Joel Silveira retrata a 2ª Guerra como devastação em vez de uma epopeia
Autor é
considerado precursor do jornalismo literário no Brasil. Repórter exibiu
empatia e ironia em textos enviados do front
João
Gabriel de Lima/Folha de S. Paulo
Em 3 de maio de 1945, dia
seguinte à capitulação das tropas de Hitler na Itália, o jornalista brasileiro Joel Silveira percorria de jipe a estrada que ligava
Bolonha a Milão. No quilômetro 312, cruzou com dois veículos militares alemães
que batiam em retirada. Seguiu-se um diálogo memorável, em que o repórter que
tentava entrevistar os soldados é crivado de perguntas por um grupo maltrapilho
e atônito.
O soldado
alemão Hans, intérprete da conversa em italiano, sabia que àquela altura Hitler
já se matara, Berlim fora
destruída e o ditador Benito
Mussolini havia sido executado e pendurado de cabeça para baixo
num posto de gasolina em Milão, junto com seus auxiliares mais próximos e a
namorada, Clara Petacci.
Foi informado
por Silveira que seu país fora derrotado e regiões inteiras da Alemanha haviam sido devastadas pelos
bombardeios aliados.
Nas palavras
de Silveira: "Muitas das cidades onde haviam nascido, e para onde
pretendiam retornar um dia, eram naquele instante apenas nomes, referências sem
sentido numa geografia que a guerra havia passado a limpo, nalguns pontos
apagando-a por completo do mapa".
O trecho
—"uma cena digna dos melhores filmes de guerra", como escreve Sérgio
Augusto no magistral posfácio que acompanha o livro— resume o espírito de
"O Inverno da Guerra", livro que acaba de ser relançado.
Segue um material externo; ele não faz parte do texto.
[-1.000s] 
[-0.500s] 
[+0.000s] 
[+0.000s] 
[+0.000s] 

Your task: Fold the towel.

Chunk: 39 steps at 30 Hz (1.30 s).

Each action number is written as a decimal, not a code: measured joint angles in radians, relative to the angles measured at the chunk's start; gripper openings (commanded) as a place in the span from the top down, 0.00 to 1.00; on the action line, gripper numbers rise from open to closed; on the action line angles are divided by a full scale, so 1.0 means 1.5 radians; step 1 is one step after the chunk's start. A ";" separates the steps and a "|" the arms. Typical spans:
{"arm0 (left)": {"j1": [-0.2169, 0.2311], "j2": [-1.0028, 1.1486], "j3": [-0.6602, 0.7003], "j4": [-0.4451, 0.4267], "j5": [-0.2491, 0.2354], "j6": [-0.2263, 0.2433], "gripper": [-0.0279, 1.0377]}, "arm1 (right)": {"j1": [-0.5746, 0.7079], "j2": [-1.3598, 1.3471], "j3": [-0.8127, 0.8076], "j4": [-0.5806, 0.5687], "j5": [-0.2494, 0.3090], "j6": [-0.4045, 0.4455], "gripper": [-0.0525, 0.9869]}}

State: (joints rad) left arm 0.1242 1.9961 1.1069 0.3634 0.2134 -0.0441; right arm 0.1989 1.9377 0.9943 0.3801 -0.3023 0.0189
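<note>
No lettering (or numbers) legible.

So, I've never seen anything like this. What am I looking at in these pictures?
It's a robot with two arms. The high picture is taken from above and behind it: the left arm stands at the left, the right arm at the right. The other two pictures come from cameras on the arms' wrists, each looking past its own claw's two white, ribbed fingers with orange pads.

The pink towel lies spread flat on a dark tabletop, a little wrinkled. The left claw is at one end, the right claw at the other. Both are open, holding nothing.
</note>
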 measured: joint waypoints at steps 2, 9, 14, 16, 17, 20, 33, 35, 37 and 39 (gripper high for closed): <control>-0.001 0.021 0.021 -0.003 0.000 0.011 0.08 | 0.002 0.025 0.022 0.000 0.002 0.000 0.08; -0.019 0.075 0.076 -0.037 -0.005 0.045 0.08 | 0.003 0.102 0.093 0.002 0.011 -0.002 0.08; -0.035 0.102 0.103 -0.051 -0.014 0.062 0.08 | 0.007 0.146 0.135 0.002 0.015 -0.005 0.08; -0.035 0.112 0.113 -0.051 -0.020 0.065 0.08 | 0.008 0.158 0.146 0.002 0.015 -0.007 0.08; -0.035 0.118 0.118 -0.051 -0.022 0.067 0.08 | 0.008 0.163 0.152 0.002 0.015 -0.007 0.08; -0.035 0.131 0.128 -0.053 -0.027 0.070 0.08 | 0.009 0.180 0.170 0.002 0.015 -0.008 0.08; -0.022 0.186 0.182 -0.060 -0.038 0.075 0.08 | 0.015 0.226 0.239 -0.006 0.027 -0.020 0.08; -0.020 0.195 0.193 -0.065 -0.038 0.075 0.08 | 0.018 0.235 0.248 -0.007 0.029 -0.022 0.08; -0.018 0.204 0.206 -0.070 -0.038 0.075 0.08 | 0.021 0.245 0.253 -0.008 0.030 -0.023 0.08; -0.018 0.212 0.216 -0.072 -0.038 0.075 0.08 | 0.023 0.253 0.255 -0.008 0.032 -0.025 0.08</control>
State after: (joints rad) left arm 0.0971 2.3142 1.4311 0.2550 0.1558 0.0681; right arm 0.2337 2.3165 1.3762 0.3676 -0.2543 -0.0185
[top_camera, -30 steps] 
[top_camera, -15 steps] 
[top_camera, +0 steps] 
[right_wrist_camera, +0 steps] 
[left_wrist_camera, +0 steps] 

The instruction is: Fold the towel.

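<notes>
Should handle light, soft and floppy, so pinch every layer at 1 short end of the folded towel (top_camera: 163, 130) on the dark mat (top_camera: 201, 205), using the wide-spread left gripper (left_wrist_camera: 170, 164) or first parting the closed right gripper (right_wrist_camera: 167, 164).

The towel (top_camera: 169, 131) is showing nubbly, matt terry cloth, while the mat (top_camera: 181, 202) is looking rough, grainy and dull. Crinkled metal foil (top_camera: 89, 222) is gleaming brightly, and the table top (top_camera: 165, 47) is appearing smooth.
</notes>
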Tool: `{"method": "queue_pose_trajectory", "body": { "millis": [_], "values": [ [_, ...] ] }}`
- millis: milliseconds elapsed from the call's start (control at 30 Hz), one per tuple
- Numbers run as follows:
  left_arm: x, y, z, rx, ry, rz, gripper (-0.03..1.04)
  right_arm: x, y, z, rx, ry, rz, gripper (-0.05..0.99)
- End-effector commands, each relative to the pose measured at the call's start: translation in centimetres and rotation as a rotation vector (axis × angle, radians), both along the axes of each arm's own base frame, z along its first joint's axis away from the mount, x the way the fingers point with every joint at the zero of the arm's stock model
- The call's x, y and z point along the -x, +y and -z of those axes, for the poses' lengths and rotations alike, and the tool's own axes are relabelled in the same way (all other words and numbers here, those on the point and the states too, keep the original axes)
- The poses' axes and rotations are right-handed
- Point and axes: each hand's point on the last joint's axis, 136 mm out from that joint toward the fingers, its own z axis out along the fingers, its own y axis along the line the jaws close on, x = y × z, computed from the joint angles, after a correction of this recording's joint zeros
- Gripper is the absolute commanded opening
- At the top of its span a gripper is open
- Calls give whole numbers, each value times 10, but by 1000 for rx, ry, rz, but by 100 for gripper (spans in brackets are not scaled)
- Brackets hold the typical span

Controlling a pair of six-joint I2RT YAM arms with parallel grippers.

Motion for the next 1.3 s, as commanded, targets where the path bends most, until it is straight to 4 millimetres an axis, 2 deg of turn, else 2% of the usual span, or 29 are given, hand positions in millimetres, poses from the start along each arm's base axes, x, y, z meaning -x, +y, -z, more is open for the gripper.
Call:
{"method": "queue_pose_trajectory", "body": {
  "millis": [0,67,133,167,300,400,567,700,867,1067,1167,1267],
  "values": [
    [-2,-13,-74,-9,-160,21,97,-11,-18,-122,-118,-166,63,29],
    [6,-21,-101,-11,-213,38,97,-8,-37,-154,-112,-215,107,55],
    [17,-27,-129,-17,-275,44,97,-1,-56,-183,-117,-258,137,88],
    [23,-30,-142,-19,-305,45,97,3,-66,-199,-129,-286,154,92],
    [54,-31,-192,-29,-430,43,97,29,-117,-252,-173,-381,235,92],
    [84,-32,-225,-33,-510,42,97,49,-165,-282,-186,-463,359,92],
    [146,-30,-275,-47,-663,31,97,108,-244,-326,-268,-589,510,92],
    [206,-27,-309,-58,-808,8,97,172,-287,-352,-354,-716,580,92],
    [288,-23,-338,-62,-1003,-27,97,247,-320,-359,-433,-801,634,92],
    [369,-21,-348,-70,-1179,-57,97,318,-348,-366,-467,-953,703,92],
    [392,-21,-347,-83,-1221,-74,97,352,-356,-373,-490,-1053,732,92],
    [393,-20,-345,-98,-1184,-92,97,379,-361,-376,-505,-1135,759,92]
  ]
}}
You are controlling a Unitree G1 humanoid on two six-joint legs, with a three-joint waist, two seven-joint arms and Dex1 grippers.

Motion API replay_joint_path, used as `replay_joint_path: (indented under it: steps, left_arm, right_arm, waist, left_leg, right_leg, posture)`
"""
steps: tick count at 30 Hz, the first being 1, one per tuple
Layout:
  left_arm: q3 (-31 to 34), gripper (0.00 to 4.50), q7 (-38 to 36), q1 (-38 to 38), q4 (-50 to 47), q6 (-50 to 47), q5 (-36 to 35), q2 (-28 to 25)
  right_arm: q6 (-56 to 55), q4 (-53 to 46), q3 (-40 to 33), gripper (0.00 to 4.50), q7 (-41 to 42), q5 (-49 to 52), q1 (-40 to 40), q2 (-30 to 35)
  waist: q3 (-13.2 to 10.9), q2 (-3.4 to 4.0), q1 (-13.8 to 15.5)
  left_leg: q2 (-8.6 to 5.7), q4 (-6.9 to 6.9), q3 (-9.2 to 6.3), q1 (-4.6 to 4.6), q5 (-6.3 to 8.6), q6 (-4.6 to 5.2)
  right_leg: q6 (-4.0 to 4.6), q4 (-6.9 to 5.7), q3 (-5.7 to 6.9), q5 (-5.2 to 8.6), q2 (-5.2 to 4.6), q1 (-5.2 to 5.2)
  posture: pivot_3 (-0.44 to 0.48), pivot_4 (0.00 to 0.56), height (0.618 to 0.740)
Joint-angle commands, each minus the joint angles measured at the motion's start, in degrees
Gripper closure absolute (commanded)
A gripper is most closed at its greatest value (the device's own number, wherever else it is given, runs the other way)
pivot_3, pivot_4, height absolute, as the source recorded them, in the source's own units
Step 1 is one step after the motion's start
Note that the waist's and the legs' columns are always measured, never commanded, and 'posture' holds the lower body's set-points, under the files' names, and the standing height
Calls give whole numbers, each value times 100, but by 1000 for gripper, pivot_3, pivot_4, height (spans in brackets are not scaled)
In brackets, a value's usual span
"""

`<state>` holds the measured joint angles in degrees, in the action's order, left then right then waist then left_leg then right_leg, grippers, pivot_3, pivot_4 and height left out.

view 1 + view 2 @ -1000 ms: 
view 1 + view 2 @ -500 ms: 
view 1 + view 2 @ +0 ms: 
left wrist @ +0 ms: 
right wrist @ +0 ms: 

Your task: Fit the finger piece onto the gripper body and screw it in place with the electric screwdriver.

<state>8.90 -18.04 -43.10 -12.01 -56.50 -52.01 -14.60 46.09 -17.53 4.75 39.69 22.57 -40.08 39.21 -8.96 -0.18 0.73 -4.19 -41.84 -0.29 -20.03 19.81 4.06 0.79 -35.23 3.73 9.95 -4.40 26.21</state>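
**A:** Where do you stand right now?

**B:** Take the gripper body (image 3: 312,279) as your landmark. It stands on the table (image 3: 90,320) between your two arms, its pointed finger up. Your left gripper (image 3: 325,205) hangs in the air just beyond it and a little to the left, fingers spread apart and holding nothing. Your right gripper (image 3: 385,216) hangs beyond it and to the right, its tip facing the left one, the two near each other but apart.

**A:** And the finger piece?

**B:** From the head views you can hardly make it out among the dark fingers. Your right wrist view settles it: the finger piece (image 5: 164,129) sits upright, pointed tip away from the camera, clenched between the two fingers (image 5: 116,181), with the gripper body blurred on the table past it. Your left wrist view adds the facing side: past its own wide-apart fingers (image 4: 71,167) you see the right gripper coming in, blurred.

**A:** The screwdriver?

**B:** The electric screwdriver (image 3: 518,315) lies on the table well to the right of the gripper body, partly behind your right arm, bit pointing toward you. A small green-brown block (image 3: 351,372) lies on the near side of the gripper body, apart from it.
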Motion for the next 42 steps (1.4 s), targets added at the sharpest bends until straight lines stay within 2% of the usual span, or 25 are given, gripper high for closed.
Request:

Mais que
cenas épicas da Segunda
Guerra Mundial, a obra mostra a devastação de vidas e cidades em
meio ao conflito.
Aos 26 anos,
Silveira foi um dos jornalistas destacados para cobrir a campanha da Força
Expedicionária Brasileira na Itália. Seguiu num contingente tardio de
repórteres —ele trabalhava no diário O Jornal, do Rio de Janeiro, pertencente a
Assis Chateaubriand, e a ditadura de Getúlio
Vargas resistiu até o último momento a permitir jornalistas que
não fossem subordinados ao Departamento de Imprensa e Propaganda do regime.
"O
Inverno da Guerra" foi organizado pelo próprio autor em 2005 a partir dos
textos que havia enviado do front, alguns deles totalmente reescritos.
Silveira
chegou à Itália a tempo de presenciar as duas maiores vitórias dos pracinhas
brasileiros, em Monte Castello, em fevereiro de 1945, e em Montese, em abril. O
tom que prevalece no livro, no entanto, não é de epopeia. O autor usa seu poder
descritivo para retratar a ruína dos últimos dias de uma guerra.
O capítulo
sobre Montese é ilustrativo. O repórter aproveitou uma trégua para passear pela
cidade.
"Possivelmente,
o prédio que era a farmácia não existirá mais; e o esverdeado balcão da bela
casa da esquina, debruçado sobre o vale, também já terá desaparecido. Ali, na
paz, é o que me conta o velho contadino (camponês, em italiano), os homens
bebiam vinho, discutiam política e futebol. E as moças, nas tardes de sábado e
domingo, mostravam seus melhores vestidos."
Entre as
coberturas jornalísticas brasileiras do conflito, "O Inverno da
Guerra" se destaca ao lado de "Com a FEB na Itália", livro de Rubem Braga.
"Braga
retrata a guerra com olhos de cronista, enquanto Silveira o faz com uma visão
de romancista", disse à Folha Sérgio
Augusto, o autor do posfácio. "Em toda a sua produção
jornalística, Silveira demonstra um talento enorme para a observação e
descrição de personagens."
Desfilam
pelo livro, além do soldado Hans, o sargento brasileiro Max Wolf Júnior, morto
pelos alemães dias antes de ser promovido, deixando órfã a filha única cuja
foto o acompanhava na trincheira; o italiano Pietro, pescoço envolto pelo lenço
vermelho dos comunistas da época, cujo melhor amigo, Lorenzo, teve a cabeça
destroçada por uma granada; e a enfermeira brasileira Berta, que garimpava
objetos de decoração nas horas de folga para melhorar o aspecto do hospital de
campanha onde trabalhava.
O
livro "Hiroshima", do americano John Hersey,
publicado em 1946, se tornou um marco do jornalismo literário ao contar a
história da bomba atômica a partir dos relatos de sobreviventes.
Com seu olhar empático e irônico, Silveira fez algo parecido em contexto e continente diferentes —e por isso é considerado um dos precursores do gênero no Brasil.